Jareth gave him this kingdom, if only for a little while, but the realm has a will all its own. And Toby has decided, finally, here and now - I rule. His will is magnified by the Pendant, his doubts falling away. Nothing, not even an entire sentient Eldritch realm, is going to change his mind now.
Toby raises his hand and brushes it through the air, like shooing a gnat. The twister vanishes, wind dying on a gasp. He feels an argument coming, a But forming on a tongue.
"No." He uses the same flat tone Sarah uses on Jareth in the midst of one of his fits. "Just no, we're so done."
He snaps his fingers, and the twisters breaks apart into a soft breeze. A wave of the hand summons the clocks.

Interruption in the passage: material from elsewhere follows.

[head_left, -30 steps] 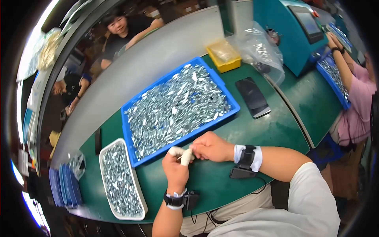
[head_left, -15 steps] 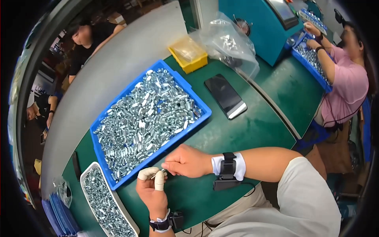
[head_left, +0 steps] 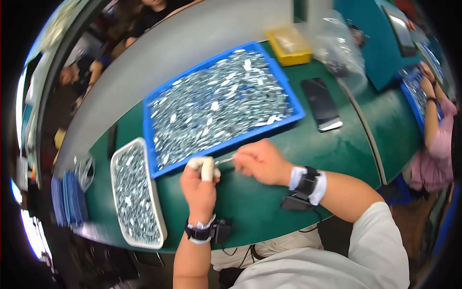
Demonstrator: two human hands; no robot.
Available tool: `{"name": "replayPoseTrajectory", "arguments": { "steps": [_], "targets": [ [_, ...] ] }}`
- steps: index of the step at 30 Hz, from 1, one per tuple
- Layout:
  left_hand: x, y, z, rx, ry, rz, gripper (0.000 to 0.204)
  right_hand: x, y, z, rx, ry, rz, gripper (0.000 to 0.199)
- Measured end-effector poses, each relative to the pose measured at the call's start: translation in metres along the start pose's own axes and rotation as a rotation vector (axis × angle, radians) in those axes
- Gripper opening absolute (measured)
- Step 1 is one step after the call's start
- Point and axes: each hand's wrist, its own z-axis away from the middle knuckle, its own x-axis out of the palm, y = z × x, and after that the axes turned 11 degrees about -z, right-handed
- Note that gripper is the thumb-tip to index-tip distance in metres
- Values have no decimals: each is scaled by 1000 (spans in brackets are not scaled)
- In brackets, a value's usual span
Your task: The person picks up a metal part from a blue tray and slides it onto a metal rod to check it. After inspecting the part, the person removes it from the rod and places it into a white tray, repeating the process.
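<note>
My left hand (head_left: pixel 198 185), with pale finger covers on the thumb and a finger, is closed in a pinch just in front of the blue tray (head_left: pixel 226 140). A small metal piece seems to sit at its fingertips, blurred and mostly hidden. My right hand (head_left: pixel 263 162) is pinched to its right, holding one end of a thin metal rod (head_left: pixel 224 161). That rod spans the small gap between both hands and points at the left fingertips. Small shiny metal parts (head_left: pixel 211 103) fill the blue tray. More small metal parts (head_left: pixel 134 192) lie in a white tray (head_left: pixel 160 226) at the left.
A black phone (head_left: pixel 321 103) lies right of the blue tray. Behind stand a yellow box (head_left: pixel 294 58) and a clear plastic bag (head_left: pixel 339 53), beside a teal machine (head_left: pixel 373 43). Blue bins (head_left: pixel 70 200) stand far left. A person in pink (head_left: pixel 435 154) works at the right.
The whole view has shifted, so the trays appear farther right and the picture is blurred. My right hand has drawn away from the left, and the thin rod now shows between them.
</note>
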Motion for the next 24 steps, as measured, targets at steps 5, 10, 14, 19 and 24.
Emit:
{"name": "replayPoseTrajectory", "arguments": {
  "steps": [5,10,14,19,24],
  "targets": [
    [-48,17,-24,95,336,42,8,-7,3,1,9,-31,-114,36],
    [-121,4,-33,92,720,92,17,0,2,0,15,-56,-131,36],
    [-100,8,-33,55,576,-70,19,-3,2,-2,7,-59,-135,36],
    [-46,28,-63,117,287,-479,19,-9,-2,-4,9,-55,-119,37],
    [-17,16,-122,420,196,-945,25,-5,-5,4,33,-69,-132,37]
  ]
}}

"All clocks stop." Before him in midair, each Runners' clock freezes. Jason only has minutes. "I call foul on the play. All Runs don't count, and everybody goes home."
That isn't the proper way, he knows but doesn't care to remember courtly words and phrases.

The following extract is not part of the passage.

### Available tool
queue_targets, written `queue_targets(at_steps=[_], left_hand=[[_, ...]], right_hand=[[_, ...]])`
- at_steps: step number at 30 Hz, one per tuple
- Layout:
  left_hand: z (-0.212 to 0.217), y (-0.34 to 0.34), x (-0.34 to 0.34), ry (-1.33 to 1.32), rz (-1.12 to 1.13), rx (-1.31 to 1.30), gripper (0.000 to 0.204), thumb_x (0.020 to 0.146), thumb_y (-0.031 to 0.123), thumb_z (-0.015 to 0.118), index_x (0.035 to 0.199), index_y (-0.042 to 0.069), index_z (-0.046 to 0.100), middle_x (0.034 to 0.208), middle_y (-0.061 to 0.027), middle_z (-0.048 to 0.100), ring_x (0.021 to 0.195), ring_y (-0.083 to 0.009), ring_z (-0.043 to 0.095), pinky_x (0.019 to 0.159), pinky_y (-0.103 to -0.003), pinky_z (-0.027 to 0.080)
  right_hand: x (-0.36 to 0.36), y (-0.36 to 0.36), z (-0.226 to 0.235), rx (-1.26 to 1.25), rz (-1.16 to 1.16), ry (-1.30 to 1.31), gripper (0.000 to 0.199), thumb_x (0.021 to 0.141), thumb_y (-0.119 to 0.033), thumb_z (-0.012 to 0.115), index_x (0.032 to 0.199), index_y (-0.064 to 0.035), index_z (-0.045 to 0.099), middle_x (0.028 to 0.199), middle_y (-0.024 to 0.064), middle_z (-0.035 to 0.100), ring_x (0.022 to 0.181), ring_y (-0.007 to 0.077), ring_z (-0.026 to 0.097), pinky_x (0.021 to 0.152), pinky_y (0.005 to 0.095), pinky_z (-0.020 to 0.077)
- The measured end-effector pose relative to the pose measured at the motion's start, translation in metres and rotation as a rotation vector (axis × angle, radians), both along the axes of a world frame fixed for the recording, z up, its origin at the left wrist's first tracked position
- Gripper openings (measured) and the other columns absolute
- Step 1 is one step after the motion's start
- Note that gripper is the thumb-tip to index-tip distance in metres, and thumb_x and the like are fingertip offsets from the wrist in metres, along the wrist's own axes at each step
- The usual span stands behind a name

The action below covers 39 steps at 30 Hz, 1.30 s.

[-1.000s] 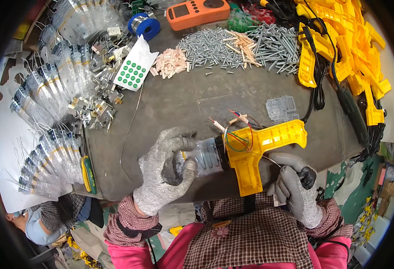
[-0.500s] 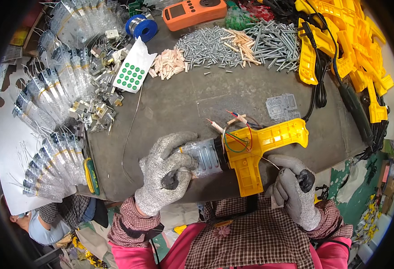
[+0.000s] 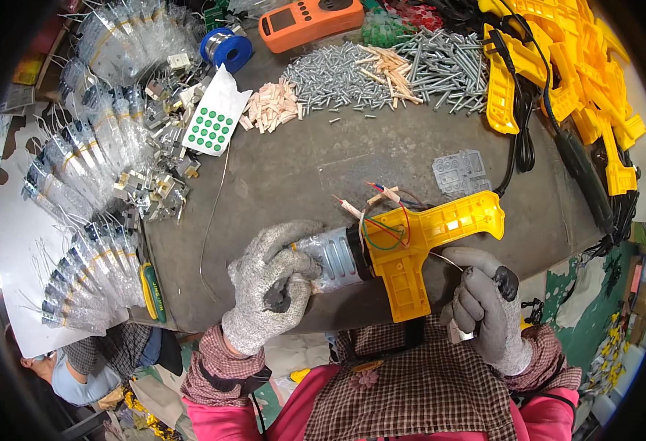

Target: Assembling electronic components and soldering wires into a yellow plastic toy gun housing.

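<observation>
My left hand [image 3: 270, 283], in a grey glove, is closed round the plastic-wrapped metal barrel [image 3: 332, 259] of a gun-shaped tool. A black collar joins this barrel to the yellow housing half [image 3: 408, 283], whose handle points right. Red, green and white wires [image 3: 386, 229] loop out of the housing, two with pale sleeves on their ends. My right hand [image 3: 484, 305], also gloved, pinches a thin white wire [image 3: 448, 260] that runs from the housing. A small pale piece [image 3: 458, 332] shows below its curled fingers; its kind cannot be made out.
Screws [image 3: 337, 77] and pale sleeves [image 3: 271, 106] lie in heaps at the back, near an orange meter [image 3: 309, 23] and a solder spool [image 3: 227, 50]. Plastic-wrapped parts [image 3: 91, 275] fan out at left beside a screwdriver [image 3: 151, 292]. Yellow housings [image 3: 567, 70] pile up at right.
My right hand has shifted slightly, and a little more of the pale piece under its fingers shows. The left hand keeps its hold on the barrel.
</observation>
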<state>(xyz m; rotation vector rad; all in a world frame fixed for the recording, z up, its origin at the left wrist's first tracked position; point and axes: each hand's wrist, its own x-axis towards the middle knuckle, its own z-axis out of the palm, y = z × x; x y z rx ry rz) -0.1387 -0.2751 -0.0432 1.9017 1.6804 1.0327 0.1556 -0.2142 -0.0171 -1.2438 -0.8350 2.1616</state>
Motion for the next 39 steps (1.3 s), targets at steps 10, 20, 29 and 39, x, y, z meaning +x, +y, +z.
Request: queue_targets(at_steps=[10,20,29,39], left_hand=[[-0.004,0.002,0.003,0.006,0.003,0.017,0.015,0.070,0.002,0.061,0.081,0.012,0.064,0.114,-0.0144,0.069,0.099,-0.0337,0.066,0.085,-0.042,0.053],[0.001,-0.001,0.001,0.047,-0.041,-0.036,0.008,0.091,0.013,0.058,0.086,0.007,0.060,0.117,-0.0220,0.066,0.104,-0.0366,0.065,0.088,-0.044,0.052],[0.017,-0.003,0.009,0.254,-0.129,-0.165,0.048,0.067,0.016,0.082,0.108,0.011,0.059,0.138,-0.0156,0.056,0.120,-0.0401,0.055,0.100,-0.049,0.044],[0.000,-0.003,0.008,0.128,-0.158,-0.014,0.044,0.072,0.020,0.079,0.111,0.014,0.061,0.139,-0.0144,0.053,0.120,-0.0398,0.051,0.100,-0.051,0.042]], right_hand=[[-0.004,-0.011,-0.006,0.183,0.104,-0.091,0.034,0.102,-0.011,0.044,0.132,0.0012,0.054,0.061,0.0027,0.050,0.049,0.0093,0.050,0.053,0.0268,0.0499],[-0.021,0.037,-0.010,1.130,0.693,-0.395,0.050,0.087,-0.006,0.061,0.137,-0.0056,0.054,0.070,0.0124,0.060,0.063,0.0310,0.064,0.059,0.0395,0.0530],[-0.042,0.043,-0.012,1.569,0.876,-0.693,0.047,0.090,-0.016,0.060,0.135,-0.0058,0.054,0.077,0.0121,0.065,0.062,0.0317,0.066,0.055,0.0432,0.0532],[-0.058,0.042,0.015,1.514,1.346,-1.059,0.055,0.085,-0.018,0.063,0.138,-0.0081,0.053,0.100,0.0120,0.066,0.081,0.0311,0.066,0.069,0.0447,0.0534]])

Well, well, he can almost hear. Look at you. A sassy grin and exasperated amusement. About time.
For a moment, Toby feels a thrill of victory. The Labyrinth is a tingle and a brush of displaced air, different than before, smoother. Everything goes black in a blink, all of his senses sucked into a vacuum. There is dark in his eyes, stopping up his ears and nose, dull nothing on his skin and tongue.
Yet oddly, he thinks he smells coconut.
His hearing returns first, the thump-thump-thump of his own heart like thunder.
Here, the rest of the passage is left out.